Requirement:
Any picture in the range stays out of the copy; retype exactly the lines from the one with "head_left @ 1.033" to the end of the listing.

Information supplied:
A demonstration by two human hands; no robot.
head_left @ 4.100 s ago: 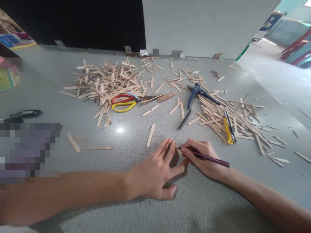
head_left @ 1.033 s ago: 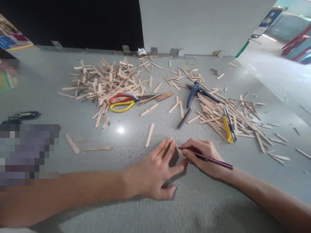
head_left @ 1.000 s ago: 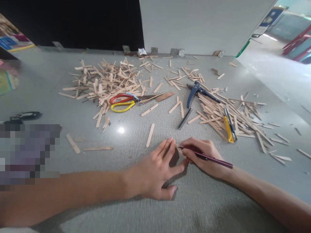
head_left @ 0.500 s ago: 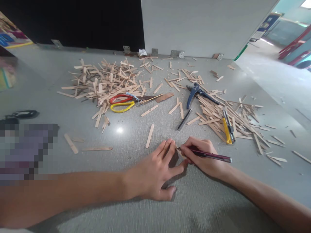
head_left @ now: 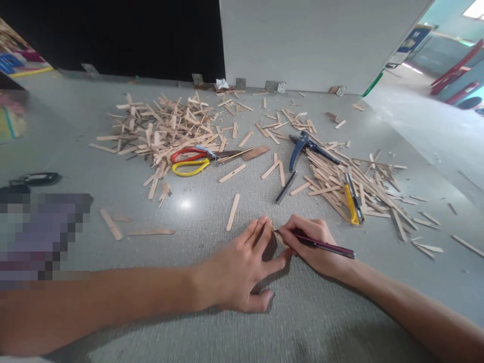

Exercise solution:
head_left @ 1.033 s ago: 
head_left @ 1.000 s ago: 
head_left @ 0.500 s ago: 
head_left @ now: 

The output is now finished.